Banjir Tanpa Nyinyir
Setiap musim hujan Jakarta banjir dan itu “bukan berita” karena selalu begitu siapa pun Gubernurnya. Setiap banjir, alih- alih mencari solusi, sampah nyinyir pun ikut hanyut mengotori lini masa medsos. Yang nyinyir puas karena mendapat kambing hitam untuk “disate” sementara yang dinyinyiri pun berdalih hujan itu ” kehendak ilahi” maka solusinya harus banyak berdoa. Kali ini banjir sudah sampai Kalimantan, kawasan dengan sungai- sungai besar dan hutan belantara,yang secara ekologis mestinya tidak banjir. Ini juga tak luput dari Si Raja Nyinyir, Fadli Zon,biang kaum “salawi” (semua salah Jokowi).
Memang banjir juga ditentukan oleh faktor penggelolaan air yang dilakukan manusia (pejabat publik), tetapi ada faktor yang di luar kontrol dan bersifaf global, yakni climate change dan global warming. Negara-negara seperti Belanda, Jerman,Belgia kali ini tak luput dari banjir. Mereka kurang apa dalam hal tata kota dan pengelolaan air?

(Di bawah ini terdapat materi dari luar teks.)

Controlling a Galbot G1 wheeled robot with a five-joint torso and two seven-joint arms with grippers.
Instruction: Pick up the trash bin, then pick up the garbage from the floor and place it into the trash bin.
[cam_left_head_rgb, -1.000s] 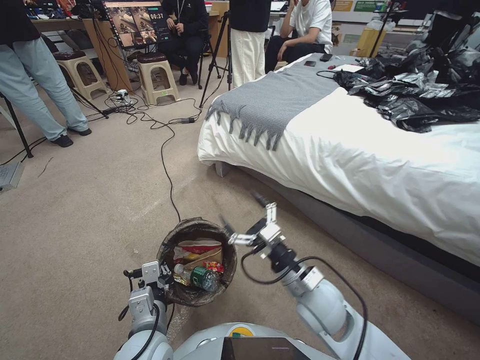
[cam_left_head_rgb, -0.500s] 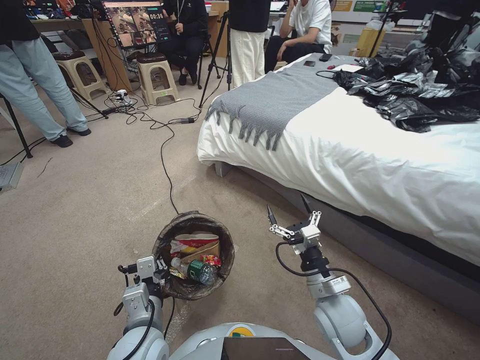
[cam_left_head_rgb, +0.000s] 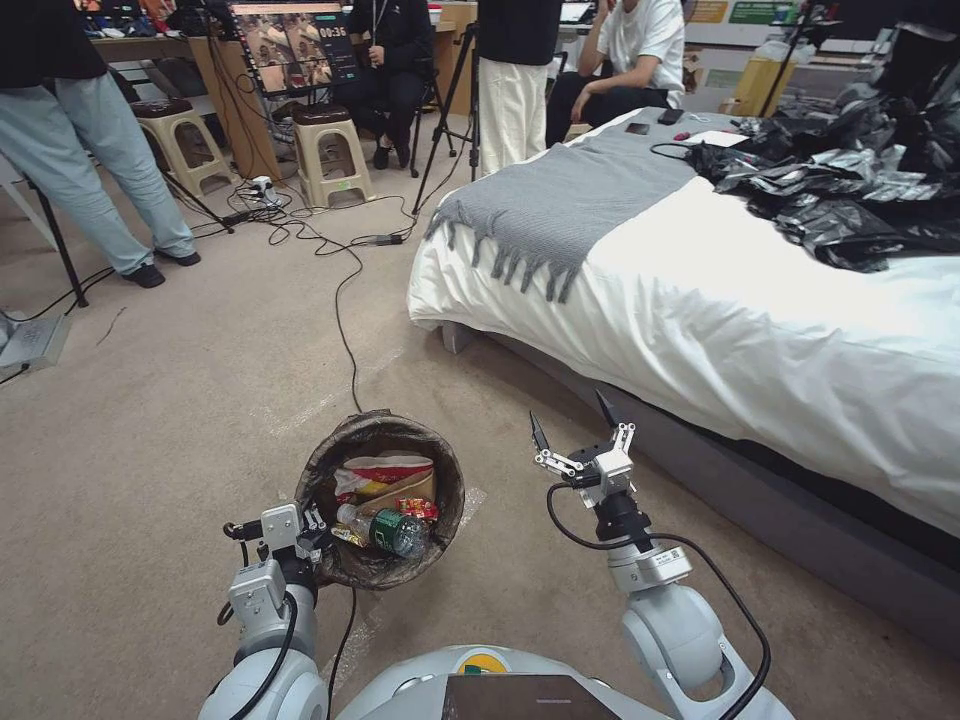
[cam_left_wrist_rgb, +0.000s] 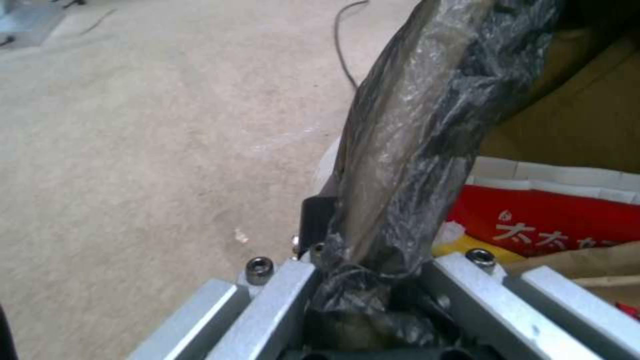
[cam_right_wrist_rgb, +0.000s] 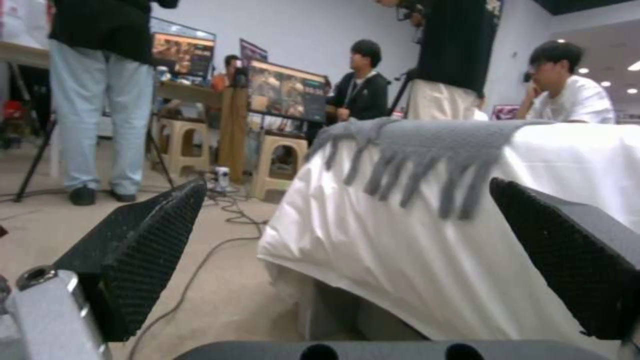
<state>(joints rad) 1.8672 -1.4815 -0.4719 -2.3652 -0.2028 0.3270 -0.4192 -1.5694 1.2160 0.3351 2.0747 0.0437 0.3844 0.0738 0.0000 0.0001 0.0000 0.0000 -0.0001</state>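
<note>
The trash bin (cam_left_head_rgb: 330, 455), round with a dark bag folded over its rim, hangs low in front of me at centre-left. My left gripper (cam_left_head_rgb: 312, 528) is shut on its near rim; the left wrist view shows the bag-covered rim (cam_left_wrist_rgb: 407, 150) pinched between the jaws of the left gripper (cam_left_wrist_rgb: 373, 265). Garbage lies inside the bin: a red and yellow wrapper (cam_left_head_rgb: 385, 468) (cam_left_wrist_rgb: 553, 220), tan paper (cam_left_head_rgb: 405, 490) and a green-labelled bottle (cam_left_head_rgb: 385, 530). My right gripper (cam_left_head_rgb: 572, 425) is open and holds nothing, to the right of the bin, pointing at the bed side (cam_right_wrist_rgb: 427, 235).
A bed with a white sheet (cam_left_head_rgb: 720, 320) and grey blanket (cam_left_head_rgb: 560, 210) fills the right, with a heap of black bags (cam_left_head_rgb: 850, 190) on it. A black cable (cam_left_head_rgb: 345, 330) runs across the carpet to the bin. Stools (cam_left_head_rgb: 330, 150), tripods and people stand at the back. Open carpet lies left.
My right gripper has swung from beside the bin's rim out to the right, still open. The whole view has shifted a little, so the camera moved. The left gripper keeps its hold.
</note>
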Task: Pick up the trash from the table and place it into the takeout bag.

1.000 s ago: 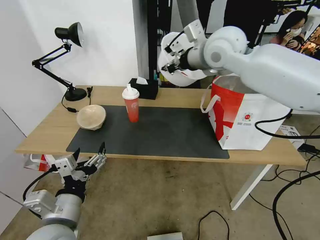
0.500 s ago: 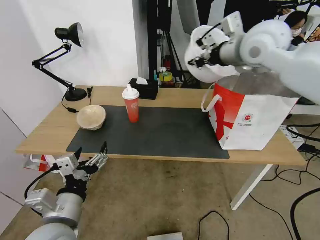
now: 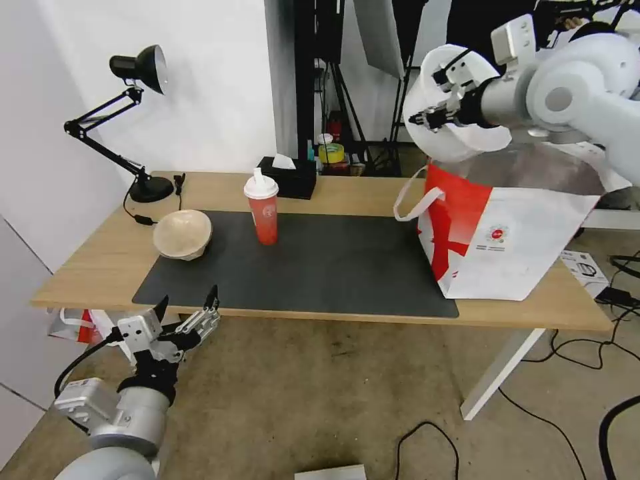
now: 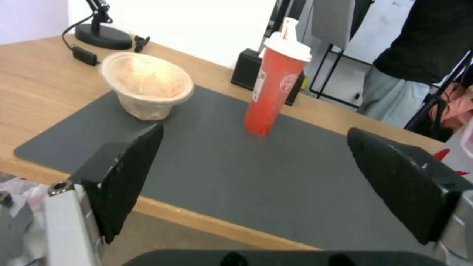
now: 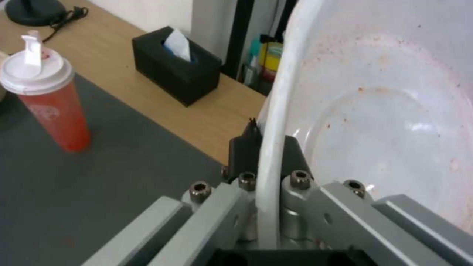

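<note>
My right gripper (image 3: 427,117) is shut on the rim of the wide white bowl (image 3: 456,107) and holds it tilted in the air over the open mouth of the takeout bag (image 3: 497,240). In the right wrist view the right gripper (image 5: 266,138) pinches the rim of the white bowl (image 5: 389,111), whose inside is speckled red. The red white-lidded cup (image 3: 262,208) stands upright on the dark mat (image 3: 320,267). The beige pulp bowl (image 3: 182,233) lies tilted at the mat's left end. My left gripper (image 3: 190,317) hangs open below the table's (image 3: 93,267) front edge, empty.
A black desk lamp (image 3: 139,67) stands at the table's back left corner, its cord trailing on the wood. A black tissue box (image 3: 288,177) sits behind the cup. Cables lie on the floor at the right, and stands crowd the space behind the table.
My right arm has carried the white bowl to the right, from over the table's back middle to above the takeout bag. The left gripper has barely shifted.
</note>
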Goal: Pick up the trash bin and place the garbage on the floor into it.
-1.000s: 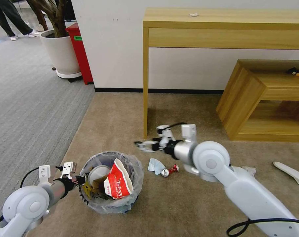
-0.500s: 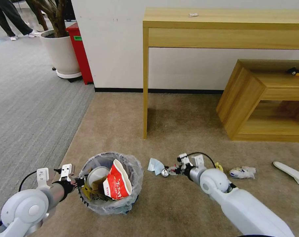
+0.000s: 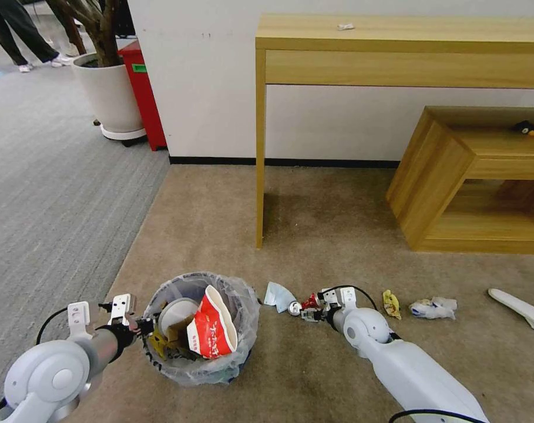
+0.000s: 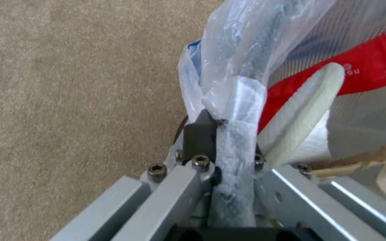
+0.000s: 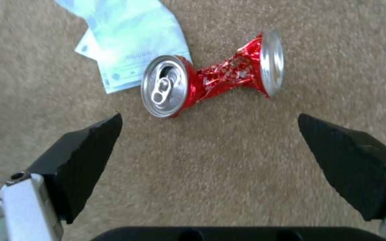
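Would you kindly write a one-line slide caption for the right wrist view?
Open right claw poised just short of a crushed red aluminium can beside a pale blue-white paper packet on beige short-pile carpet.

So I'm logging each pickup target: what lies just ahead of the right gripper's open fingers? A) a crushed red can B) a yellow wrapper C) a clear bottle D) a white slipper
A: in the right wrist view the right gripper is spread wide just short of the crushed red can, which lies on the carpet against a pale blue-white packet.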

Sejak revolusi industri kenaikan rata- rata suhu planet bumi sekarang 1,2 C yang disumbang terutama oleh penggunaan bahan bakar fosil secara masif untuk transportasi, industri dan rumahtangga. Kalau kondisi ini tidak diatasi dan bumi semakin memanas maka bencana dahsyat akan terjadi, banjir di mana- mana di satu sisi tapi kekeringan dan gelombang panas di belahan lain akan terjadi. Tempat-tempat tertentu akan tenggelam,kawasan pertanian berubah jadi gurun, gagal panen dan kelaparan semakin meluas. Negara- negara miskin semakin parah karena mereka tidak punya uang untuk beradaptasi dan mengantisipasi.
Siapa yang salah atas ancaman ” akhir jaman” ini? Silahkan yang tidak punya salah lempar batu pertama, silahkan nyinyir senyinyirnya! Apakah ada di antara kita yang tidak punya sepeda motor atau mobil? Apakah ada yang tidak bepergian dengan bus, kereta api atau pesawat terbang? Apakah di dapur tidak ada kompor gas?
Kita semua ikut andil menciptakan bencana akibat climate change karena setiap hari kita menggunakan bahan bakar fosil. Masih mau nyinyir?